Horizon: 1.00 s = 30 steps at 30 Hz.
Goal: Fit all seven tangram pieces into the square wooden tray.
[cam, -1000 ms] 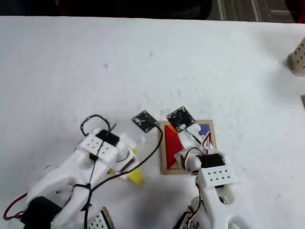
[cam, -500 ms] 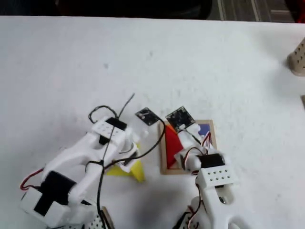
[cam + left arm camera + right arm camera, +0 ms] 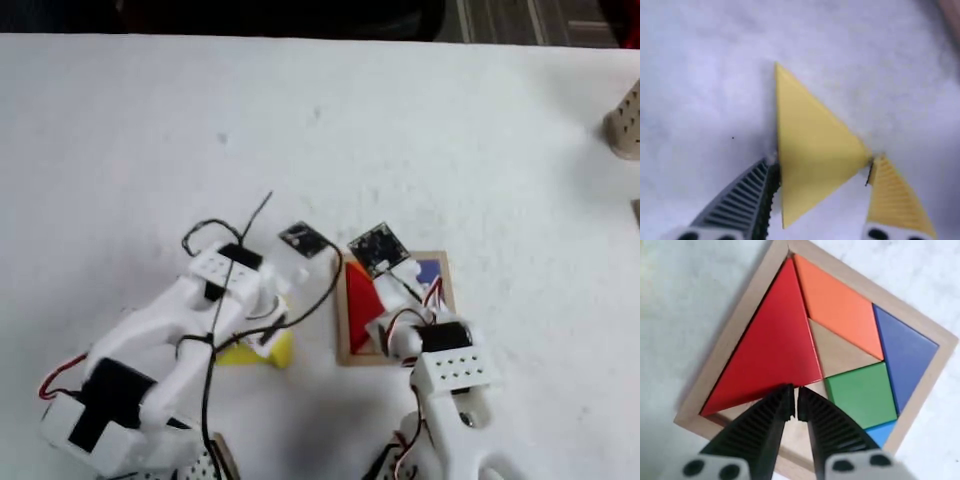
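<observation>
From above we see the left arm (image 3: pixel 200 310) bent over a yellow triangle (image 3: pixel 265 348). It lies on the white tabletop (image 3: pixel 450 130) near the wooden tray (image 3: pixel 348 357), over which the right arm (image 3: pixel 445 365) hangs.

In the left wrist view the left tool (image 3: pixel 820 167) is clenched on that triangle, one finger at its long edge, the other at a corner.

In the right wrist view the right tool (image 3: pixel 796 404) is pinched together, holding nothing, above a bare patch of the tray beside the red triangle (image 3: pixel 770 345). An orange piece (image 3: pixel 840 310) and a green square (image 3: pixel 862 392) also sit fitted.
</observation>
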Motion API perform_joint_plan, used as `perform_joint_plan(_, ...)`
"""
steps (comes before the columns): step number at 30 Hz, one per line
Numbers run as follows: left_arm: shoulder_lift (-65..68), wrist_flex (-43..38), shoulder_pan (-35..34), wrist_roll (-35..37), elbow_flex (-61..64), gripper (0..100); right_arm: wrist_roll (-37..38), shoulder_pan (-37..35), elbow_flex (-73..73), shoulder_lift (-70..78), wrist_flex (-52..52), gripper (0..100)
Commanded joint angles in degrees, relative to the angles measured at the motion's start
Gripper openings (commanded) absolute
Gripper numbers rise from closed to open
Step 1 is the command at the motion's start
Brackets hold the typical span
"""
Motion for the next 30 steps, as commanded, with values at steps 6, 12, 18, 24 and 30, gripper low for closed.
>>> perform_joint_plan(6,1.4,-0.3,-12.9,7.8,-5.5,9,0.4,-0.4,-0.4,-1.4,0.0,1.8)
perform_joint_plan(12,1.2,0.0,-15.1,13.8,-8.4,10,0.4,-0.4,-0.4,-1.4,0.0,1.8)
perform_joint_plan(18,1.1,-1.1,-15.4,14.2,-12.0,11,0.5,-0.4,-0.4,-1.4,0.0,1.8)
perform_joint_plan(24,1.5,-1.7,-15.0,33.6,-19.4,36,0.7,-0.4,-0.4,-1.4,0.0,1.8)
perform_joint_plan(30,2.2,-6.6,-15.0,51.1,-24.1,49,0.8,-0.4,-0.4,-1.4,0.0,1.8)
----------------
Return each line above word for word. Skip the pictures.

Horizon: 1.00 s = 30 steps at 30 Hz.
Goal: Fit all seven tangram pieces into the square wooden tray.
[cam, -1000 ms] 
[cam, -500 ms] 
[cam + left arm camera + right arm camera, +0 ms] 
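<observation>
From above we see the left arm (image 3: pixel 200 310) bent over a yellow triangle (image 3: pixel 265 348). It lies on the white tabletop (image 3: pixel 450 130) near the wooden tray (image 3: pixel 348 357), over which the right arm (image 3: pixel 445 365) hangs.

In the left wrist view the left tool (image 3: pixel 820 167) is clenched on that triangle, one finger at its long edge, the other at a corner.

In the right wrist view the right tool (image 3: pixel 796 404) is pinched together, holding nothing, above a bare patch of the tray beside the red triangle (image 3: pixel 770 345). An orange piece (image 3: pixel 840 310) and a green square (image 3: pixel 862 392) also sit fitted.
</observation>
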Motion API perform_joint_plan, used as `perform_joint_plan(_, ...)`
"""
steps (comes before the columns): step number at 30 Hz, one per line
Numbers run as follows: left_arm: shoulder_lift (-65..68), wrist_flex (-43..38), shoulder_pan (-35..34), wrist_roll (-35..37), elbow_flex (-61..64), gripper (0..100); right_arm: wrist_roll (-37..38), shoulder_pan (-37..35), elbow_flex (-73..73), shoulder_lift (-70..78), wrist_flex (-52..52), gripper (0..100)
Commanded joint angles in degrees, relative to the angles measured at the motion's start
Gripper openings (commanded) absolute
Gripper numbers rise from closed to open
Step 1 is the command at the motion's start
Brackets hold the typical span
"""
Motion for the next 30 steps, as commanded, with values at steps 6, 12, 18, 24 and 30, gripper low for closed.
>>> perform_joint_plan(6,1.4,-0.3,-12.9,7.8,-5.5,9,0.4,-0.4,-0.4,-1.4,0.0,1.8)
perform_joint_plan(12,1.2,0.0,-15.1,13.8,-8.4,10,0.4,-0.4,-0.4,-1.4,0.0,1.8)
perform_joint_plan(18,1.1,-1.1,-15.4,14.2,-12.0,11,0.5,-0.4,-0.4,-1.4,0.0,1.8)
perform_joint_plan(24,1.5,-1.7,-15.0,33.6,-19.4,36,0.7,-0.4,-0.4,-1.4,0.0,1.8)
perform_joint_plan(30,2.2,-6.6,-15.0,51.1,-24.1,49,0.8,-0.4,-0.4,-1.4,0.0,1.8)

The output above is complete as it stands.